The First Law of Politics, and Redistribution

Many libertarian types appear to have an almost religious fervor. You know, as in "sacred" property rights and "evil" government. I have acquired a pragmatic form of libertarianism with regard to wealth, and the redistribution thereof. I use the “law” word very sparingly when it comes to the realms of human behavior, I think it’s generally dangerous to believe you can really understand and predict these things reliably, but occasionally a general principle emerges. My abandonment of redistributive economics comes not from a conviction about its immorality, but from an observation that seems reliably true:

Gainey’s First law of politics: The rich will always get theirs.


As much as my bleeding heart might like to take from the rich and give to the poor, it’s pretty much never happened yet (so far as I know). And I’ve come to believe that this is endemic to the whole redistributive enterprise. That is, in spite of (possibly) good intentions on the part of those who design a redistribution scheme, the implementation inevitably co-opts or corrupts the goal. The result is a lengthy litany of fat cat largesse: agricultural subsidies that accrue to rich folks while punishing consumers and poor farmers in the developing world, flood insurance for million dollar resort homes underwritten by taxpayers (including, say, working class families wiped out by Katrina), and a personal favorite, colossal stadium giveaways to billionaire sports franchisees which never break even on their promised economic benefits. And that’s before we even get to that fabled progressive whipping-boy, corporate welfare. Those who tend call themselves “progressive” or “liberal” seem to always believe that if we just tinker with the implementation enough, we’ll finally get it right. Fiddle and tweak the knobs on the Contrabulous Fabtraption just so, and economic justice will emerge! I’ve come to believe that this is a fundamental, fatal delusion. Part of the problem is indeed classic corruption and greed, but the law of unintended consequences also applies. Each of the abominations I’ve cited above was grounded in a program designed to benefit the common good or some “deserving” group, and yet these monstrosities emerged. Even if the lawmakers somehow worked in pristine isolation from interest group influence, the system will always be gamed by some clever accountant or attorney. (And of course, we’ll never, ever stamp out the greed and corruption either.) Sure, as much as anyone, I’d love to strip Paris Hilton of her inheritance and build thousands of Habitat for Humanity houses with it. But, in general practice, the problem turns out to be intractable to this sort of solution.
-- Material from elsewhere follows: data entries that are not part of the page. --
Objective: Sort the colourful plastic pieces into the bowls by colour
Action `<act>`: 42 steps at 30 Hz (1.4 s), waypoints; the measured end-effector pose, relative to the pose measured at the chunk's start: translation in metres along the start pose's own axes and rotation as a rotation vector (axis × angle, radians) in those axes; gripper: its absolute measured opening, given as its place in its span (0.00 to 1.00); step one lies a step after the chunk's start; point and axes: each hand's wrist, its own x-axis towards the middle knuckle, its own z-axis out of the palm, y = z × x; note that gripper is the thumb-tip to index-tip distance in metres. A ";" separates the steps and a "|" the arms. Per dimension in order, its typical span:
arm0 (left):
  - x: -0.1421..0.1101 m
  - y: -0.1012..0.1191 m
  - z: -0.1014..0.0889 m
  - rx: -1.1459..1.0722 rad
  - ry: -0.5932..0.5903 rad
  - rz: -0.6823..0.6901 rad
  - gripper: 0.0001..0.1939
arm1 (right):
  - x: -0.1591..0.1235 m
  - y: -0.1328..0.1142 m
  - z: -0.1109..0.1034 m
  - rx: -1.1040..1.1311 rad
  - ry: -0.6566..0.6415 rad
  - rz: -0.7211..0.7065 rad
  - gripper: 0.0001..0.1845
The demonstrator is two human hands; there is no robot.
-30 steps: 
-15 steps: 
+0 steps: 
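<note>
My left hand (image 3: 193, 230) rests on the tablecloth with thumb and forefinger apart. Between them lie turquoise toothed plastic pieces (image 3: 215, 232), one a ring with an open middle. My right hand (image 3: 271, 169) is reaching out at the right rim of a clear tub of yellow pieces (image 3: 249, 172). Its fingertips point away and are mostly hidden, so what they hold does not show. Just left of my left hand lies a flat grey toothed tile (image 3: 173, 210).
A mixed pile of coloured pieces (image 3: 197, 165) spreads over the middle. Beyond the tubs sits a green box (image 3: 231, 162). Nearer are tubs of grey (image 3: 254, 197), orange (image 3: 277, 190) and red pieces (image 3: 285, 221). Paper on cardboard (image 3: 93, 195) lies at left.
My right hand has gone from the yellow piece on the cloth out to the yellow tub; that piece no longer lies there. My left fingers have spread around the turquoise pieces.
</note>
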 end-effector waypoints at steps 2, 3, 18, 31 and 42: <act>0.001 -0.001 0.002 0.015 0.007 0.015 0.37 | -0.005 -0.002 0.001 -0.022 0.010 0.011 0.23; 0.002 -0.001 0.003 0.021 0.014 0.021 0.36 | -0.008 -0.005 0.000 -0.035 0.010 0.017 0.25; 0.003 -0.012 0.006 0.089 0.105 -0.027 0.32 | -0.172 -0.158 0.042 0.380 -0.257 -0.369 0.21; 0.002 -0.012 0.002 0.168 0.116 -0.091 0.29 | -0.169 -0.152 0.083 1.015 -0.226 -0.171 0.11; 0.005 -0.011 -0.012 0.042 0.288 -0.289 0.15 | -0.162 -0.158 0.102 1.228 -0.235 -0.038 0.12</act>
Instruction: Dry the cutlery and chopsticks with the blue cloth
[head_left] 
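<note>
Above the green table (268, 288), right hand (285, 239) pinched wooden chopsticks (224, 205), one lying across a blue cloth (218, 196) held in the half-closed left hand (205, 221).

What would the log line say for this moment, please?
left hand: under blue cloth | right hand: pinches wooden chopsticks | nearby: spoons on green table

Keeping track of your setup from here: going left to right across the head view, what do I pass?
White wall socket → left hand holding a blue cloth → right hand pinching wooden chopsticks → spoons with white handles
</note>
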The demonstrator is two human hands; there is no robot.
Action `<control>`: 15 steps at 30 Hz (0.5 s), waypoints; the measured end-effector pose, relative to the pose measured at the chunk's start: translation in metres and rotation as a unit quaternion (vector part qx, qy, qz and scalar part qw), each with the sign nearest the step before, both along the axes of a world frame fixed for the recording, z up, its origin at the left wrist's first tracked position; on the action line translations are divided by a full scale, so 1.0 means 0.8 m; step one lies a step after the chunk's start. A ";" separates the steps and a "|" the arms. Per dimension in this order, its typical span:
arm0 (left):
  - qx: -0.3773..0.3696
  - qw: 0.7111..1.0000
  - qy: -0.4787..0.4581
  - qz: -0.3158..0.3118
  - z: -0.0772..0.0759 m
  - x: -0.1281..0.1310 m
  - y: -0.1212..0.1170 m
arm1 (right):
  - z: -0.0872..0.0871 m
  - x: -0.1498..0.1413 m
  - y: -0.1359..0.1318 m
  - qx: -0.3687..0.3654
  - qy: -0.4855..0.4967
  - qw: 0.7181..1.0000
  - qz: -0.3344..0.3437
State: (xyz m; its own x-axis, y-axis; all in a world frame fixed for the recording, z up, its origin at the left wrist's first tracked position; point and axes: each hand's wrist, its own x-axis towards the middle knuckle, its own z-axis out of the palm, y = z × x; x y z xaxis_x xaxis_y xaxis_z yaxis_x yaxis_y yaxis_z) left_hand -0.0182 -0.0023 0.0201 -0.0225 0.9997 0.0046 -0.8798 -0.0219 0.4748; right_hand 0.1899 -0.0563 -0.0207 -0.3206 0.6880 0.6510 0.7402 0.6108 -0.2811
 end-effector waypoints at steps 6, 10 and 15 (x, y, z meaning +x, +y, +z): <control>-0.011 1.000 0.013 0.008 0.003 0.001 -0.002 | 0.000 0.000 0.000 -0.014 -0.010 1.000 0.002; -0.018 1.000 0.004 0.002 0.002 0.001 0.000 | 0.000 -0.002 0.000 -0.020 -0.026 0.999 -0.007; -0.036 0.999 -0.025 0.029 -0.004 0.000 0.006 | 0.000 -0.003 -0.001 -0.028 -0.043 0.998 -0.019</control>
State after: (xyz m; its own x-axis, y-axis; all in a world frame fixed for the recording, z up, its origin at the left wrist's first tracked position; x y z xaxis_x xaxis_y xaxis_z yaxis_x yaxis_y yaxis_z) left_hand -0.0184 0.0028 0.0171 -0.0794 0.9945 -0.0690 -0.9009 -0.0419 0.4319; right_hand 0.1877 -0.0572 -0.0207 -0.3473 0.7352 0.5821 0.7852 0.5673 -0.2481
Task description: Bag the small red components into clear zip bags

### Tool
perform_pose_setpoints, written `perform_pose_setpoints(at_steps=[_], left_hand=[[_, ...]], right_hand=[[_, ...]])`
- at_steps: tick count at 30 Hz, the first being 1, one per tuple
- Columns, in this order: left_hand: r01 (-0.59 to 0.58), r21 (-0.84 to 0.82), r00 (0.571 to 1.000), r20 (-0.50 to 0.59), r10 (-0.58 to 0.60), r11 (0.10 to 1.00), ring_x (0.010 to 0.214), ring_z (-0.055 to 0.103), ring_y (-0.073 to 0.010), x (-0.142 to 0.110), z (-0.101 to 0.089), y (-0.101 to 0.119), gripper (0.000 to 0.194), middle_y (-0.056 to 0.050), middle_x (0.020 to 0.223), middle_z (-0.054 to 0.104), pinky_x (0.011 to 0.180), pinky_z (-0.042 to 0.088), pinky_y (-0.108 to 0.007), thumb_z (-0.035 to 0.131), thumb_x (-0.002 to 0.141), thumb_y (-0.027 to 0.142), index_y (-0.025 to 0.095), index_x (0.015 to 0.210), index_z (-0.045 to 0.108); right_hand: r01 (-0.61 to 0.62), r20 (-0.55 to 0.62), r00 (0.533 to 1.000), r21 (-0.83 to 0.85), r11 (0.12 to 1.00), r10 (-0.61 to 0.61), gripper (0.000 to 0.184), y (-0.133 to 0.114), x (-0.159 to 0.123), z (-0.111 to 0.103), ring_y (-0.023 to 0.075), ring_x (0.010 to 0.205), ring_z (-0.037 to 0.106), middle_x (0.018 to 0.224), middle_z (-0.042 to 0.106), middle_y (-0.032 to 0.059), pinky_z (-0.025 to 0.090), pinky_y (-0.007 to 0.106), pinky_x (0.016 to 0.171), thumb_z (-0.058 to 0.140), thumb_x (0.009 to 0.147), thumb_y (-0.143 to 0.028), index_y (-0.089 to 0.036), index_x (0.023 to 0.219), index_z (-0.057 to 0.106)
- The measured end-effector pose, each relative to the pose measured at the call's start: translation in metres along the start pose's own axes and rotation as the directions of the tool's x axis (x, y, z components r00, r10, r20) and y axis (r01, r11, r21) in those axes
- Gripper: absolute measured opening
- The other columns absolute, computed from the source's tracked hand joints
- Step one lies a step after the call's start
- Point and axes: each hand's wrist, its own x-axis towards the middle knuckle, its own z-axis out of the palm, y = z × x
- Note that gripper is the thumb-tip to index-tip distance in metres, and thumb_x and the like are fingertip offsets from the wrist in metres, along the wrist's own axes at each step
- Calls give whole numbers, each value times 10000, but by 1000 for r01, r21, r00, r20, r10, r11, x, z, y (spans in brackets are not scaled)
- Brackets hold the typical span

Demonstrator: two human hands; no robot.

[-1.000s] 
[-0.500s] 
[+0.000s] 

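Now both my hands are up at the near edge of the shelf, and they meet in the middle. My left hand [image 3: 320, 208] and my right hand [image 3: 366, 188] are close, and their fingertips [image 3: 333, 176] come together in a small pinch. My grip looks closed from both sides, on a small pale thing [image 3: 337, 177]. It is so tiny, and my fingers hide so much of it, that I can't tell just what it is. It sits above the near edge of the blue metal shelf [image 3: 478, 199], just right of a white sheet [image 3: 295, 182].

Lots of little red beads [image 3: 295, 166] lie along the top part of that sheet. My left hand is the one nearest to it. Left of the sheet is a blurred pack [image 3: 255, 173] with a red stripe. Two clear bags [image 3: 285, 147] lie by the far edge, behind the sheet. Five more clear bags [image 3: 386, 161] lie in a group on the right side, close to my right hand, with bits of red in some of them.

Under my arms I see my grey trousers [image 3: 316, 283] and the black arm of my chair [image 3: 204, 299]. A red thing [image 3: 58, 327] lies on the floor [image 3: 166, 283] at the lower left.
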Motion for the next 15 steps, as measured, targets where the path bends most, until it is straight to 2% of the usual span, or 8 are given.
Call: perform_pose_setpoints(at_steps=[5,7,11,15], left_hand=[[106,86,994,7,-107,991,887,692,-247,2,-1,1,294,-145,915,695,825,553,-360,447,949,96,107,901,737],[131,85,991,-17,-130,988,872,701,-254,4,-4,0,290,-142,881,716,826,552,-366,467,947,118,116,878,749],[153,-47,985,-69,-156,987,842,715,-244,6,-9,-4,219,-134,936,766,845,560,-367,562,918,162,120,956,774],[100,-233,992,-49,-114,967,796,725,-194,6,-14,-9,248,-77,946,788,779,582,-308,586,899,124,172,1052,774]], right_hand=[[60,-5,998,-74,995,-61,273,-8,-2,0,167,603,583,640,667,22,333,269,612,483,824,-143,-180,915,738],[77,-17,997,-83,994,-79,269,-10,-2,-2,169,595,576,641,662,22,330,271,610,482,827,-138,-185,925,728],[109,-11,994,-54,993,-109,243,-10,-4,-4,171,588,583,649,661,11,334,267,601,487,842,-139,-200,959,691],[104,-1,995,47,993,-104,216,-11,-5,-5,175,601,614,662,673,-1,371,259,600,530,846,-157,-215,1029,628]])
Once you start moving the money around, the rich and the well-connected (the two sets are not identical, but they sure do have a large intersection!) will always find a way to get a nice, fat cut. (Gainey’s First Law, restated.) In the end, the net result of government moving money around is NOT a transfer from the rich to the poor, but, generally speaking, a transfer from the politically powerless to the politically connected. The poor will be better off if we keep the government out of it.